How is the HPC stack setup and why? 

The HPC stack is designed to provide a seamless experience while also reducing the barrier to entry while offering fair and equitable access to a shared resource. Open Ondemand allows for a simple and flexible job UI for spawning interactive jobs like jupyterhub, R Studio, vs-code, a Linux desktop environment, etc. and If you prefer to use CLI tools you can ssh to hpc.grit.ucsb.edu and your ssh session will be launched within the SLURM queue. We chose this design as it forces all tasks to be submitted within the SLURM queue. This prevents over constraint of system resources which is a common cause of system crashes or similar disruptions. slurm.png

The SLURM queue will generally round robin jobs across nodes to try and keep resources evenly used across nodes.  This allows us to perform maintenance on individual nodes without disrupting the overall queue, and to add and remove nodes as needed. The exception is when GPU resources are requested, those will be forced onto a more limited number of nodes that have available GPU resources. 

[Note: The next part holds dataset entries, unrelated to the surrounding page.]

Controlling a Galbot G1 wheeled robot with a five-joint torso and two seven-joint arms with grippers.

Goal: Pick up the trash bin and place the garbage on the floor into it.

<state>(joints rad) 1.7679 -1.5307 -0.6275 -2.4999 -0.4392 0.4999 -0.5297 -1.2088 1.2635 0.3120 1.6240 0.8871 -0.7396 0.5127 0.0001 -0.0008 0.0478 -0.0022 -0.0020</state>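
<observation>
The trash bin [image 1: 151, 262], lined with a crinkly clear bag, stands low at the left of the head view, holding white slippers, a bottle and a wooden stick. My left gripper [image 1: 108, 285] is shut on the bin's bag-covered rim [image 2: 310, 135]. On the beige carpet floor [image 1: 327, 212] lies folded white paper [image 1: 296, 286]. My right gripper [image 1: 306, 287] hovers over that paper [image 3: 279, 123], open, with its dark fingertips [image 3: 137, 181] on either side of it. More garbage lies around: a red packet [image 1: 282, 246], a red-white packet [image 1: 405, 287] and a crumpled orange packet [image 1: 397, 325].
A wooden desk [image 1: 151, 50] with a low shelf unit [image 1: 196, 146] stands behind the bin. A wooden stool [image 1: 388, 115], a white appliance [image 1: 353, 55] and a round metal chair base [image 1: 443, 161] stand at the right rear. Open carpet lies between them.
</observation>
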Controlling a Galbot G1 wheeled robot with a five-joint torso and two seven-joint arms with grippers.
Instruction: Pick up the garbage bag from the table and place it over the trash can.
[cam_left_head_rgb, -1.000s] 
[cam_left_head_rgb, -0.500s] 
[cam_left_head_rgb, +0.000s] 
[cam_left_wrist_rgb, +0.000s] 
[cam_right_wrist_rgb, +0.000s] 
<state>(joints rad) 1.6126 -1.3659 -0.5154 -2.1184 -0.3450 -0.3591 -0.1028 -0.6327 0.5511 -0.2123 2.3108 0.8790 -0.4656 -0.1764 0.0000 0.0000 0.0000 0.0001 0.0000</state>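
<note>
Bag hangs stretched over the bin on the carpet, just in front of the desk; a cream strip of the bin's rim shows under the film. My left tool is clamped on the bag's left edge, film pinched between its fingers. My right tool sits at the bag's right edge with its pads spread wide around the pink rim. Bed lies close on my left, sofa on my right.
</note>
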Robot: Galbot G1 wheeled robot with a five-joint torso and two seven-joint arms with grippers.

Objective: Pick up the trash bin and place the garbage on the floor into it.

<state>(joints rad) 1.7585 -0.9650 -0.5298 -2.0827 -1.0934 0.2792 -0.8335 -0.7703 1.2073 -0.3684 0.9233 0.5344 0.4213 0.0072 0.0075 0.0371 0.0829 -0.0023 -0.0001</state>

Selecting Job Resources (more resources doesn't make it faster):

When starting a job you are given options for the amount of CPU and RAM that will be allotted to the job. Selecting too few resources can result in the job failing, and selecting too many can result in the job waiting in the queue for resources to become available.  We have provided a dashboard to check the status of currently running jobs to see what resources they have consumed so far, it is available here: https://hpc.grit.ucsb.edu/pun/sys/job-efficiency/. This page will provide guidance on what resources to select for the next run of your job. 

Resource Allocation Limitations

We are currently limiting the interactive session launched via the Open OnDemand web ui to 24 cores and 256 GB of memory, this applies only to the interactive applications (jupyterhub, desktop, etc) and not jobs submitted via the CLI / SLURM, which are currently only limited to use less than 90% of a host's resources.  We reserve around 10% to ensure system stability. These limits are already more generous than often found in other institutions and are necessary on interactive apps for the following reasons:

1) interactive apps tend to have a lot of low processing time while users work on their code and do quick trial runs instead of sustained high utilization runs of completed software and workflows.

2) over the last 6 months we have seen a trend of users repeatedly selecting inappropriate amounts of resources for interactive jobs for long periods and utilizing 10% or less of the reserved resources.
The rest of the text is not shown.